Personally I would at least start a review thread on this site, that's what it's for. If they are ignoring attempts to contact them that's a problem regardless of how popular the seller is. A negative review tends to grab attention. And in the event they attempt to fix the problem afterwards a positive review of how they responded can always be added. 

Sent from my LG-P930 using Tapatalk 2

----------


## Flying Dutchman

> I actually didn't call them, they called me which I was not happy about. I despise talking on the phone and prefer email. I have asbergers so talking on the phone is awkward and I didn't know how to tell the lady that I only wanted to communicate through email. If anyone wants to know who the company is feel free to PM me, they advertise here a lot so I don't want to publicly out them and then have angry people emailing me. They have yet to respond to my email so I guess they are just going to pretend this never happened. The frogs seem okay, although the Tanzanian dwarf eats kinda weird.

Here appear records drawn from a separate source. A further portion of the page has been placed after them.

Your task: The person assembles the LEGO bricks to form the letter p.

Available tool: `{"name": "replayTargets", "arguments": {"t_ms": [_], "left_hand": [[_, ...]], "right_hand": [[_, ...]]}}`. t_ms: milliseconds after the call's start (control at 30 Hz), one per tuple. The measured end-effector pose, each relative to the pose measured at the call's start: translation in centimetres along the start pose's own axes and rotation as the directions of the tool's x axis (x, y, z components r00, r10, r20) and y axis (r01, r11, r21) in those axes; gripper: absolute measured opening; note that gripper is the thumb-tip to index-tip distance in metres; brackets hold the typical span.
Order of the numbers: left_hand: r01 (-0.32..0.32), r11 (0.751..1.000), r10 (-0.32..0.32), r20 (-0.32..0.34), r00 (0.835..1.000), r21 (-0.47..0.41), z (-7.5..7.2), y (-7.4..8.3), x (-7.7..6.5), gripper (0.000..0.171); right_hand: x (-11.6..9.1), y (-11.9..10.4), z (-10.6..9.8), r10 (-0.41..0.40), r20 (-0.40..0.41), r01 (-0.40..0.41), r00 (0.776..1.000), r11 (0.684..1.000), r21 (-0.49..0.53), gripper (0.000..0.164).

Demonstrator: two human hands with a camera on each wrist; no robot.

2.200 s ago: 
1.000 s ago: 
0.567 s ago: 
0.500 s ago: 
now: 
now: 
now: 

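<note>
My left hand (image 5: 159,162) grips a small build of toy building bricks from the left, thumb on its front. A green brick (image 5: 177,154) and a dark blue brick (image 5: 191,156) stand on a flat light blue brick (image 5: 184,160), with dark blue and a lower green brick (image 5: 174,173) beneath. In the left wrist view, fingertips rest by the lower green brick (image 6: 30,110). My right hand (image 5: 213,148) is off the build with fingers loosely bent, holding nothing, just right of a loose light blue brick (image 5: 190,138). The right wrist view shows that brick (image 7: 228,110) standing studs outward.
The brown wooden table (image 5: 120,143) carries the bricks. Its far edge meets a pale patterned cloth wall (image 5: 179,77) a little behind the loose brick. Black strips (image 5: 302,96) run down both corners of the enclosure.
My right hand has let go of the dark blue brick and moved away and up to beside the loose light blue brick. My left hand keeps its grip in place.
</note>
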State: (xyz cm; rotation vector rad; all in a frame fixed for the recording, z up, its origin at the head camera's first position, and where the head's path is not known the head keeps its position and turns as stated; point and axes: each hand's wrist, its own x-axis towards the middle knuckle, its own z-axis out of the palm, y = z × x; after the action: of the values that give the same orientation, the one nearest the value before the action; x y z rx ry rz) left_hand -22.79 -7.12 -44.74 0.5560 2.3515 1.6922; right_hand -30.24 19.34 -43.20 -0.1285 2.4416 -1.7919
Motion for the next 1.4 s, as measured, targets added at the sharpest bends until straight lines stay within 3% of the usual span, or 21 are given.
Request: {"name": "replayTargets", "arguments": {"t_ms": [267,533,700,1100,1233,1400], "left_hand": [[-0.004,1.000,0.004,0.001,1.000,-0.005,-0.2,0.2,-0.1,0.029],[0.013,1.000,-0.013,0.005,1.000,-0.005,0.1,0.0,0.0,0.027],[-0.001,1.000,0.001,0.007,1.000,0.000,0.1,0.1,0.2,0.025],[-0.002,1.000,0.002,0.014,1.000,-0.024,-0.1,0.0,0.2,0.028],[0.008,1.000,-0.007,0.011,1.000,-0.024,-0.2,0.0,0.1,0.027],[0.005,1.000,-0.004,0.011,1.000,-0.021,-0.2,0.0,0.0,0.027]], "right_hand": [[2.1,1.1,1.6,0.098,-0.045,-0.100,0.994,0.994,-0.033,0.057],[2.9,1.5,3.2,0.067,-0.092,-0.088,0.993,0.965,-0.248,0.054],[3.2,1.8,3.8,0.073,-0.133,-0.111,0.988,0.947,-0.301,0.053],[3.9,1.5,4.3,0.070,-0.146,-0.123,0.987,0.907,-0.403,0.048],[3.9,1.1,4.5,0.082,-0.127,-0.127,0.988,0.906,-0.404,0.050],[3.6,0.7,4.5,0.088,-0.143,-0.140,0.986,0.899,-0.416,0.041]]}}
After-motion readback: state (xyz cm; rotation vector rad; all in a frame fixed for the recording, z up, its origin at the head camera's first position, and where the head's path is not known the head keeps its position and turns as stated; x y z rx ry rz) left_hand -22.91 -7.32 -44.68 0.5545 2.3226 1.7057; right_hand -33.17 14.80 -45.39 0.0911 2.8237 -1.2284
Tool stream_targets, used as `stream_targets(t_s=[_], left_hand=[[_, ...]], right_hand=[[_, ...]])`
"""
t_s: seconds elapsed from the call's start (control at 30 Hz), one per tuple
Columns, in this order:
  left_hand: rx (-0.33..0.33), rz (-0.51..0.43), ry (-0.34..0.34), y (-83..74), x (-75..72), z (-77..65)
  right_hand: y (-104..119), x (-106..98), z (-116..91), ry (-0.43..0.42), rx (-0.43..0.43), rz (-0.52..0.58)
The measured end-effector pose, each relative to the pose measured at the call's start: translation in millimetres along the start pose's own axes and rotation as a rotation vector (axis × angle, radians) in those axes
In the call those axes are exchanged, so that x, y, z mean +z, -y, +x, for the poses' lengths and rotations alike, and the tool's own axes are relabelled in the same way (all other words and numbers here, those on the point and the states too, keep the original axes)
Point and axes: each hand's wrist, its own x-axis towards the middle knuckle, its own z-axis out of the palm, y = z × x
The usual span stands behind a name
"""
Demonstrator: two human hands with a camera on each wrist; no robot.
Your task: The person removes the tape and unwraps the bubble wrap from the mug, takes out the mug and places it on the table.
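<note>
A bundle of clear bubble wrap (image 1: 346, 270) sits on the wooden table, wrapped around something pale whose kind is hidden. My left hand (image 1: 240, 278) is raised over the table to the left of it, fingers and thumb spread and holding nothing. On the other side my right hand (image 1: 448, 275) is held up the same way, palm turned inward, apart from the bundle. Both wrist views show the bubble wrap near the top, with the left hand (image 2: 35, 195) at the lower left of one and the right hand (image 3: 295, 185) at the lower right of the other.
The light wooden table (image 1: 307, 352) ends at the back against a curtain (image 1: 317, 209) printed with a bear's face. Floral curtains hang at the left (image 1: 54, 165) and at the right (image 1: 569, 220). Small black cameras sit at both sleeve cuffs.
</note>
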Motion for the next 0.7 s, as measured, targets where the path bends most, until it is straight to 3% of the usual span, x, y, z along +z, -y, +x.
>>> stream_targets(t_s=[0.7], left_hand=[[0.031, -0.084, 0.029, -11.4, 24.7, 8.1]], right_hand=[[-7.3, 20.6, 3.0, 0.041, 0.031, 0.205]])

Hi there fellow Asperger! It can take some time, but I know for sure you will be able to talk to people on the phone. When I was young I never answered the phone, I still think it's kind of awkward to talk to a piece of plastic, and I'm also better in writing an email. I also have learned to speak to people, and not hidding for them. In my job as a teacher I have to talk a lot, and believe me, I'm a great talker! As an Asperger you can learn how to use your Asperger as a force, kind of like a weapon or power. It took me some years, but it was worth it. If have some great E-books about Asperger, you can always pm me about them.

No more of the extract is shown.